Collected data START

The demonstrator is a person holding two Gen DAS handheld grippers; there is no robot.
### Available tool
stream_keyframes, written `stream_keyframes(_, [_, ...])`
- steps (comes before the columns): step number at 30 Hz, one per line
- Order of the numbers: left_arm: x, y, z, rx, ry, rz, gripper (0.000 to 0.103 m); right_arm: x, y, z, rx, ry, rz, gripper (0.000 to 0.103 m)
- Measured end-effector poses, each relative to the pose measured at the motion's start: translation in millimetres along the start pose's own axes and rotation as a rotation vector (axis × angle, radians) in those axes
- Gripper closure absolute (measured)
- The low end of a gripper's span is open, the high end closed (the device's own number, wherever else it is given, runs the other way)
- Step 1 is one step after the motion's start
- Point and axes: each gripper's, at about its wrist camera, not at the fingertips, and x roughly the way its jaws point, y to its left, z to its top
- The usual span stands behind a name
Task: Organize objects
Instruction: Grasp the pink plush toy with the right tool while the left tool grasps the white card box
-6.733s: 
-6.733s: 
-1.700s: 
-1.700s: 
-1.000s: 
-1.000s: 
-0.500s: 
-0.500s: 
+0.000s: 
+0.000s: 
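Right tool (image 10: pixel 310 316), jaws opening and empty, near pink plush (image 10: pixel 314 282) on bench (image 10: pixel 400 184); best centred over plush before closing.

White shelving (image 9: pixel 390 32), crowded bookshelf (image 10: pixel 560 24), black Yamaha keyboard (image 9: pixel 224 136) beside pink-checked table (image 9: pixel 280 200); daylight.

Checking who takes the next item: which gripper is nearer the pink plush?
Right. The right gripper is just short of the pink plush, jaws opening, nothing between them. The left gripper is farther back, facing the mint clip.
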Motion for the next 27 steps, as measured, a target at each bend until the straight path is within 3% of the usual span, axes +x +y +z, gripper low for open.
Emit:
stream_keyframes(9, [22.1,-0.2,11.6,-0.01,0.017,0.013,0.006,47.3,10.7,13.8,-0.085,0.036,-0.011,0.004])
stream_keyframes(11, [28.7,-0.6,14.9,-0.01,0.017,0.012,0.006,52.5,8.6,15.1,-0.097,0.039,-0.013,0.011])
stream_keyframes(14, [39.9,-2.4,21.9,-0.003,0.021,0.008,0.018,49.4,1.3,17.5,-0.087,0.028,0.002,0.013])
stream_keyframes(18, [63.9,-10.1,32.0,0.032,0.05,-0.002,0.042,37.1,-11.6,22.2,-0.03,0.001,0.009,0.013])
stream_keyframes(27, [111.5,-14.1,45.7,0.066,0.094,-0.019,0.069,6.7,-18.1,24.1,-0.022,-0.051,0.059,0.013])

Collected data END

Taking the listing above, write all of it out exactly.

The demonstrator is a person holding two Gen DAS handheld grippers; there is no robot.
### Available tool
stream_keyframes, written `stream_keyframes(_, [_, ...])`
- steps (comes before the columns): step number at 30 Hz, one per line
- Order of the numbers: left_arm: x, y, z, rx, ry, rz, gripper (0.000 to 0.103 m); right_arm: x, y, z, rx, ry, rz, gripper (0.000 to 0.103 m)
- Measured end-effector poses, each relative to the pose measured at the motion's start: translation in millimetres along the start pose's own axes and rotation as a rotation vector (axis × angle, radians) in those axes
- Gripper closure absolute (measured)
- The low end of a gripper's span is open, the high end closed (the device's own number, wherever else it is given, runs the other way)
- Step 1 is one step after the motion's start
- Point and axes: each gripper's, at about its wrist camera, not at the fingertips, and x roughly the way its jaws point, y to its left, z to its top
- The usual span stands behind a name
Task: Organize objects
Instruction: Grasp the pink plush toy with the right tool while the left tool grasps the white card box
-6.733s: 
-6.733s: 
-1.700s: 
-1.700s: 
-1.000s: 
-1.000s: 
-0.500s: 
-0.500s: 
+0.000s: 
+0.000s: 
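Right tool (image 10: pixel 310 316), jaws opening and empty, near pink plush (image 10: pixel 314 282) on bench (image 10: pixel 400 184); best centred over plush before closing.

White shelving (image 9: pixel 390 32), crowded bookshelf (image 10: pixel 560 24), black Yamaha keyboard (image 9: pixel 224 136) beside pink-checked table (image 9: pixel 280 200); daylight.

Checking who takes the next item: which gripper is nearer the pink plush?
Right. The right gripper is just short of the pink plush, jaws opening, nothing between them. The left gripper is farther back, facing the mint clip.
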Motion for the next 27 steps, as measured, a target at each bend until the straight path is within 3% of the usual span, axes +x +y +z, gripper low for open.
Emit:
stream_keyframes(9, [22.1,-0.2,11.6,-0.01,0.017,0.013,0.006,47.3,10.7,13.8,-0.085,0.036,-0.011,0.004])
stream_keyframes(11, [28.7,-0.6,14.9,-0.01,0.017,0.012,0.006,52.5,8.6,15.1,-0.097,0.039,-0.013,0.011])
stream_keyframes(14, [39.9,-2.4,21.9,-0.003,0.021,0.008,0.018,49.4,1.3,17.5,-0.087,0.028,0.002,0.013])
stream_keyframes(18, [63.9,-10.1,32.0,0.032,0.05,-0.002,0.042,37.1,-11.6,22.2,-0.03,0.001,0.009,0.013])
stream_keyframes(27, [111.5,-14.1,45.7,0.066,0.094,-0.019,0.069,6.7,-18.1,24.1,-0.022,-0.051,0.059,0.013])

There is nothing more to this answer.